Bad input argument to theano function with name “/pymc3/distributions/distribution.py:230” at index 2 (0-based). Wrong number of dimensions: expected 2, got 1 with shape (3,).

with pm.Model() as model:
    
    #X_mask = pm.Normal('X_mask', mu=means, sd=stds, shape=(len(X_test), 1, X_test.shape[1]))
    X_mask = pm.MvNormal('X_mask', mu=means, cov=cov, shape=(len(X_test), X_test.shape[1]))
    X_mod = tt.squeeze(X_mask) * X_test.mask + X_test.data * (1 - X_test.mask)

    b = pm.Normal('beta', mu=0, sd=10, shape=X.shape[1])
    est = tt.dot(X_mod, b)
    eps = pm.HalfCauchy('sd', beta=5)
    y_modeled = pm.Normal('y', mu=est, sd=eps, shape=len(X_test))    
    ppc = pm.sample_ppc(trace, vars=[model['y'],])

Are you able to see why this code doesn’t work and how do you recommend a person debug these types of problems in general?

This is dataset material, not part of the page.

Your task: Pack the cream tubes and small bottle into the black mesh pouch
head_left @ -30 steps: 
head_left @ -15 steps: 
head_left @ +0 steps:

Thanks again for any insight.


#6

There are not many ways to debug the error in sample_ppc. For example, in your case it is essentially doing y_modeled.random(trace[random_index]), which will return the same error message so it doesnt help.
I would probably just write my own OOS prediction code instead of building a new model, which is much faster and you also have better control:

nppc = 100
ppc = []
for idx in range(nppc):
    X_mask = np.random.multivariate_normal(means, cov, X_test.shape[0])
    X_mod = X_mask * X_test.mask + X_test.data * (1 - X_test.mask)
    point = trace[idx]
    b = point['beta']
    eps = point['sd']
    est = np.matmul(X_mod, b)
    y_pred = np.random.normal(est, eps)
    ppc.append(y_pred)

However, the above code is wrong in multivariate case. You should NOT use a i.i.d. multivariate drop-in to replace the missing value in X_test. In this case, the missing information is partially missing – for example, say one row in X is [ma., 0.5, 1.2] and X ~ MvNormal([0., 0., 0.], cov). Instead of generate X_ ~ MvNormal([0., 0., 0.], cov) and do ma. = X_[0], you need to work out the conditional probability of ma. by marginalizing the MvNormal using [.5, 1.2] and cov, and generate from this new conditional probability (also a Gaussian) instead.